Fusion Life Sciences Technologies (www.fusionlifesolutions.com ) is a WBE-certified Healthcare Staffing and Engineering Services provider supporting industries including Pharma, Medical Devices, Aeronautical, Supply Chain, Heavy/Light Industrial, Food & Beverage, and Automotive. We proudly partner with 120+ clients such as Johnson & Johnson, Haemonetics, Delta, Caterpillar, Artisan Chef, Baxter, and many more. Our wide network of consultants and contract-to-hire engineers brings deep expertise across Engineering, Technical, Administrative, Healthcare, Life Sciences, Blue Collar, Skilled Trades, IT, Software Development, Manufacturing, and Supply Chain sectors. What sets us apart is our AI-powered, in-house software's enabling us to source and screen top talent within hours. This ensures rapid response times, high-quality matches, and virtually zero attrition.

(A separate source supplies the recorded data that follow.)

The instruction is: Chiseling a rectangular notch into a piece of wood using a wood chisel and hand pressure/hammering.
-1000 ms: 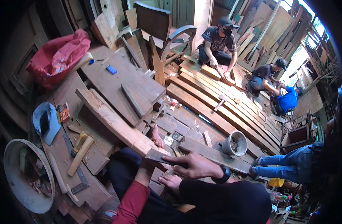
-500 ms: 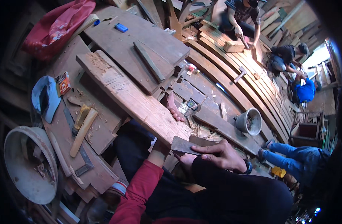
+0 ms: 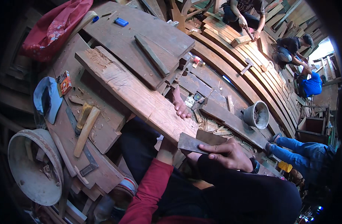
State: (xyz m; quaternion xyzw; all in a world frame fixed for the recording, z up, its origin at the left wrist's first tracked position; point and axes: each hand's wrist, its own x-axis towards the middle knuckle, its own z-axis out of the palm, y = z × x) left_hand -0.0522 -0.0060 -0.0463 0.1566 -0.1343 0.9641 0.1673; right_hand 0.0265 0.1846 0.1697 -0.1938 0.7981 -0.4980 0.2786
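Observation:
A pale, scored wooden board [image 3: 133, 97] lies diagonally, its far end over dark planks. My right hand [image 3: 228, 153], wearing a dark watch, grips a flat dark grey rectangular piece [image 3: 189, 143] against the board's near end, index finger and thumb along it. My left hand [image 3: 165, 148], at the end of a red sleeve, reaches beneath that same end; its fingers are hidden. A bare foot [image 3: 180, 106] shows beside the board.
Left are a basin [image 3: 33, 168], mallet [image 3: 82, 118], square [image 3: 89, 164], blue cap [image 3: 48, 99] and red bag [image 3: 53, 28]. A bucket [image 3: 256, 115] stands right, near someone's jeans-clad legs [image 3: 299, 151]. Co-workers [image 3: 247, 22] [image 3: 290, 52] [image 3: 309, 84] work among long planks [image 3: 238, 67] behind.
The view has tipped downward, so the background co-workers sit higher in the picture. My hands and the board's near end have shifted right in view, the flat piece still in my right hand.

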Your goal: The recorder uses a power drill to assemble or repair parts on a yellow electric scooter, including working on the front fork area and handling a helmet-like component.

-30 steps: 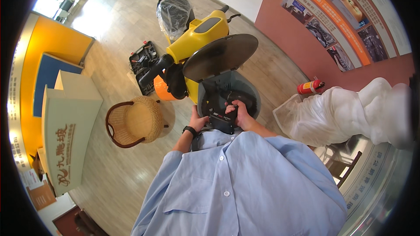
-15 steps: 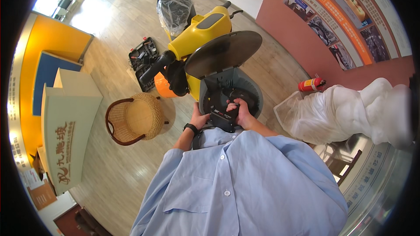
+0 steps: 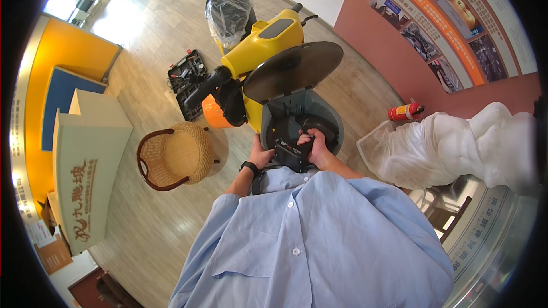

Position Title: Engineering Change & Document Control Specialist (Medical Devices)
Experience: 5–10 Years
Location: India - Remote
Work Hours: US Shift Hours

Job Summary

We are seeking an experienced Engineering Change & Document Control Specialist with a strong background in the medical device industry. The ideal candidate will bring hands-on expertise in managing Engineering Change Orders (ECOs), design documentation, and capital equipment change processes, while ensuring compliance with regulatory and quality standards.

Key Responsibilities

• Manage and process ECOs and change requests in line with quality and regulatory requirements.
• Maintain and control design and technical documentation (drawings, specs, BOMs, DHF, DMR, etc.).
• Coordinate change approvals and implementations with Engineering, Quality, Manufacturing, and Supply Chain teams.
• Handle POs and change orders for capital equipment, including tracking, vendor coordination, and documentation.
• Ensure proper version control, traceability, and audit readiness of all records.
• Support internal and external audits related to document control and change management.
• Collaborate with global teams with at least 6 hours overlap with US EST.

Required Qualifications

• 5–10 years of experience in medical device engineering/operations.
• Strong hands-on experience with ECOs, document control, and change management.
• Experience handling capital equipment change orders and POs.
• Solid knowledge of FDA QSR, ISO 13485, and change control best practices.
• Proficiency with PLM/EDMS systems (Windchill, Agile, Arena, or similar).
• Excellent documentation, coordination, and communication skills.

Preferred Skills

• Experience supporting product development or manufacturing changes.
• Familiarity with DHF/DMR, risk management, and design control requirements.
• Ability to work independently with global cross-functional teams.

All your information will be kept confidential according to EEO guidelines.